Lotta “soons” and “nexts” from Mrs. F while being careful not to provide a specific timetable. He’ll be back out there meeting voters again and his physicians will update the public … soon. Eventually. At some point.

The fact that Fetterman won his primary so easily, and is so distinctive in style from the second-place finisher, Conor Lamb, means Pennsylvania Dems are in trouble if they end up having to replace him on the ballot. Lamb is a good candidate on paper — a Marine, a congressman, part of a modest Pennsylvania political dynasty.

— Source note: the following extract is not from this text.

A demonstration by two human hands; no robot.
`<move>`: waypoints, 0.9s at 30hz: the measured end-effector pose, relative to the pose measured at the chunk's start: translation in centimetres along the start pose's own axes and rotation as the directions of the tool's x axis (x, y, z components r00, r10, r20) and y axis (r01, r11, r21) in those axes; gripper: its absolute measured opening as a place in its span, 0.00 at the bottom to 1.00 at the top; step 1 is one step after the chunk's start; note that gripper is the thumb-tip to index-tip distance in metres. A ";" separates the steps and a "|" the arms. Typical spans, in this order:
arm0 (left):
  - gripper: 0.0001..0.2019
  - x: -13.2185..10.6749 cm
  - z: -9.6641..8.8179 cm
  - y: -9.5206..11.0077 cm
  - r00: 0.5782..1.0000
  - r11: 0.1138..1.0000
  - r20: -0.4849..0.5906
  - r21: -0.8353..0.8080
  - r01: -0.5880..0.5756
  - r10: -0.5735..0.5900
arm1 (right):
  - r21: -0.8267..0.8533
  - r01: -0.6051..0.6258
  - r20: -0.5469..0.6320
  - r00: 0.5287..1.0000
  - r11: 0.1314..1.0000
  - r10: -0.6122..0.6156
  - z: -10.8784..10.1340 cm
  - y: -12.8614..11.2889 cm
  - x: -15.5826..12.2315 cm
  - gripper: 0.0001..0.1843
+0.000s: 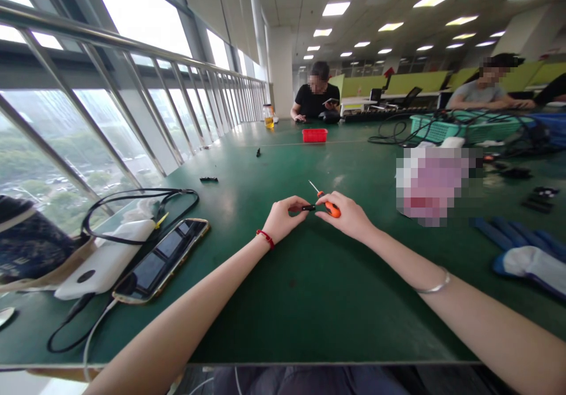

But he got crushed by Fetterman in this year’s Senate contest, 59/26. He’s a centrist Democrat too, unlike the progressive populist Fetterman, and he presents as clean-cut and buttoned-down in contrast to Fetterman’s burly, shaved-head, tatted-up bouncer look. Replacing Fetterman with him isn’t an apples-to-apples substitution in which Pennsylvania’s Democratic voters might be expected to be equally excited about either, in other words. We’d expect a fall-off in enthusiasm if Lamb is the nominee, which would probably doom Democrats in a year when Republican turnout should be sky high.

So Dems need Fetterman on the floor here. He’s one of a kind and might be the only Democrat in America at the moment capable of cutting meaningfully into the GOP’s advantage with rural voters. (Especially against a character like Mehmet Oz.) Him having to bow out would be another terrible break for liberals in a 12-month span that’s been full of them.